• What to produce
Your copy should begin with the line containing "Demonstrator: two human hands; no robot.", end with the line containing "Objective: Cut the", match the listing below exactly, and contain no pictures.
>>
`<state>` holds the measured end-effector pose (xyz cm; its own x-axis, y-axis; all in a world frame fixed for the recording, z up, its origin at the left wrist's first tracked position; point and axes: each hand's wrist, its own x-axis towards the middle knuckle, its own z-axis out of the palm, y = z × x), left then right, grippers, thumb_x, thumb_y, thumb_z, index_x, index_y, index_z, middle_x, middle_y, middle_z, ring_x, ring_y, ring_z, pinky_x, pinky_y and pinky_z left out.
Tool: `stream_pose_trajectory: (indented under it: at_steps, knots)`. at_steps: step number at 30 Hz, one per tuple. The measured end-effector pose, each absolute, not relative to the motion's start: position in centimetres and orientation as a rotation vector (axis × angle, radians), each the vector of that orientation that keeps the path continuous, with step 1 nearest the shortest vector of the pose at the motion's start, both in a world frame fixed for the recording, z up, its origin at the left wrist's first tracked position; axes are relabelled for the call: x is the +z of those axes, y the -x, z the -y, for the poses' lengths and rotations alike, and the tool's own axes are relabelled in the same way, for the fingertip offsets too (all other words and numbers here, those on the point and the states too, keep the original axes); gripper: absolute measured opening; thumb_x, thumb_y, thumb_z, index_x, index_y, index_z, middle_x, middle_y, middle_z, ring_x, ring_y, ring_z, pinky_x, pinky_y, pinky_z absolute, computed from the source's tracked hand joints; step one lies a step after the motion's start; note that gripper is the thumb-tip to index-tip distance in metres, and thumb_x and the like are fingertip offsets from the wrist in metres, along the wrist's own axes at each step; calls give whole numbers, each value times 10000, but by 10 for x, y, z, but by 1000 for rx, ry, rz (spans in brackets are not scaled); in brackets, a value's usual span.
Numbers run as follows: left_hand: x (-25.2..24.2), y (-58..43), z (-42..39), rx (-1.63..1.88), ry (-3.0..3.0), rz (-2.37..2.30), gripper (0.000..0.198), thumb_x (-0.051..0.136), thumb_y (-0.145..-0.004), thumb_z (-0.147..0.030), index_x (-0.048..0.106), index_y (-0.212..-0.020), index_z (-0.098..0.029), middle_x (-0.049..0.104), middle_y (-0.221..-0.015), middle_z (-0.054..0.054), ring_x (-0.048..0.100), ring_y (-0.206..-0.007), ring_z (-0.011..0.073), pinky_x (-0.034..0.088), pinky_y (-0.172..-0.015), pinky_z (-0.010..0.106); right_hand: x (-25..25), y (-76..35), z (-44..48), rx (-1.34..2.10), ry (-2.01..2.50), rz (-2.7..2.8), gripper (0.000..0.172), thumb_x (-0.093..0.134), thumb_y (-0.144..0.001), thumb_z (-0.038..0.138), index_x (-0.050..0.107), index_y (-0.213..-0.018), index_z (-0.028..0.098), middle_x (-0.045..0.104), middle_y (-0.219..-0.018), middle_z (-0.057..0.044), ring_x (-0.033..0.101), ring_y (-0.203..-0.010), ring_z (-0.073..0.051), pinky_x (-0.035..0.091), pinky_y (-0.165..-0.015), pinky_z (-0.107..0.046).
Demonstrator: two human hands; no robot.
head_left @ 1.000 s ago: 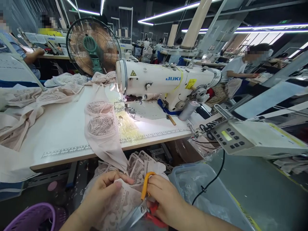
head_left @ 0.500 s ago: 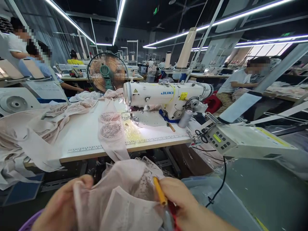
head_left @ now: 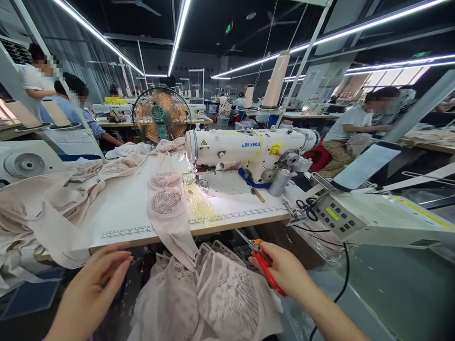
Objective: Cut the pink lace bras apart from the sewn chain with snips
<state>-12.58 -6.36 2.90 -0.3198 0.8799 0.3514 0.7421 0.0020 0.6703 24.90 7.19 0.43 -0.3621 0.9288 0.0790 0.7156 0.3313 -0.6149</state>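
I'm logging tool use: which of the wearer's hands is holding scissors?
The right hand, wrapped around the red-and-orange-handled scissors. The left hand, off at the other side, holds nothing.

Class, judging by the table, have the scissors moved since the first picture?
Yes: against the table, the scissors have moved right and nearer its edge.

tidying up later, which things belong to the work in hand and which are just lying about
Likely in use:
scissors, in right hand
lace garments, left hand beside them

Likely lying about:
wooden-handled tool, on the table
fan
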Motion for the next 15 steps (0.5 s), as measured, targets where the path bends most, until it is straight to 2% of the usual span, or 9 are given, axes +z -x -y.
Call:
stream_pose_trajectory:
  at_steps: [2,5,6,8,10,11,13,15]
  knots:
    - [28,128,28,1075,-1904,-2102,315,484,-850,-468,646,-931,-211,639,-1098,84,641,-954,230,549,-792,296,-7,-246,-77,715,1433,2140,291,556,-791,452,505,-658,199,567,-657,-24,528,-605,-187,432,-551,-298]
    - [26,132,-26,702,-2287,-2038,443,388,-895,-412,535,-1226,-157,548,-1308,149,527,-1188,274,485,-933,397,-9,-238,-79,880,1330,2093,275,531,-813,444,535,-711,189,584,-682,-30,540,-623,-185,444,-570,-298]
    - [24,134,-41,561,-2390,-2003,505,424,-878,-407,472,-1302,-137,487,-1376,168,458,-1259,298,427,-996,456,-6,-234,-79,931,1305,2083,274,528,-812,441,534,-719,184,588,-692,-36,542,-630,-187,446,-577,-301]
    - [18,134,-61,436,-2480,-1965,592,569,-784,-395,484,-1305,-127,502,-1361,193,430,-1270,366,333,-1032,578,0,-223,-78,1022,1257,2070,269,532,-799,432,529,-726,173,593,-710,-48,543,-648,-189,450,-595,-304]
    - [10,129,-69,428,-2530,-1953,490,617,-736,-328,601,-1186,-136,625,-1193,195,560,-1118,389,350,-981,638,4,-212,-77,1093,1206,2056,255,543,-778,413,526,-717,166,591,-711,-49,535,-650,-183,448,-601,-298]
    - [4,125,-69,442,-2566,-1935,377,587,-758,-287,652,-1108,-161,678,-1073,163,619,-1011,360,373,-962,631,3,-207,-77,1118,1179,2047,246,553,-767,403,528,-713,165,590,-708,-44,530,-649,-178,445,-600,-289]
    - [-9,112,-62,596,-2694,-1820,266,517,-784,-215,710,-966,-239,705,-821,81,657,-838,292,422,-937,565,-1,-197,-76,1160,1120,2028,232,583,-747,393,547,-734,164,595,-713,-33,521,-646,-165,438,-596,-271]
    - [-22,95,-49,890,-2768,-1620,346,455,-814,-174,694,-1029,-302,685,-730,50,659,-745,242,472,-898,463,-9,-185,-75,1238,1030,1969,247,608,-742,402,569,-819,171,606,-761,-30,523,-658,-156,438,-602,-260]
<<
• Solved exercise
Demonstrator: two human hands; no robot.
head_left @ 1.000 s ago: 
head_left @ 0.500 s ago: 
head_left @ now: 
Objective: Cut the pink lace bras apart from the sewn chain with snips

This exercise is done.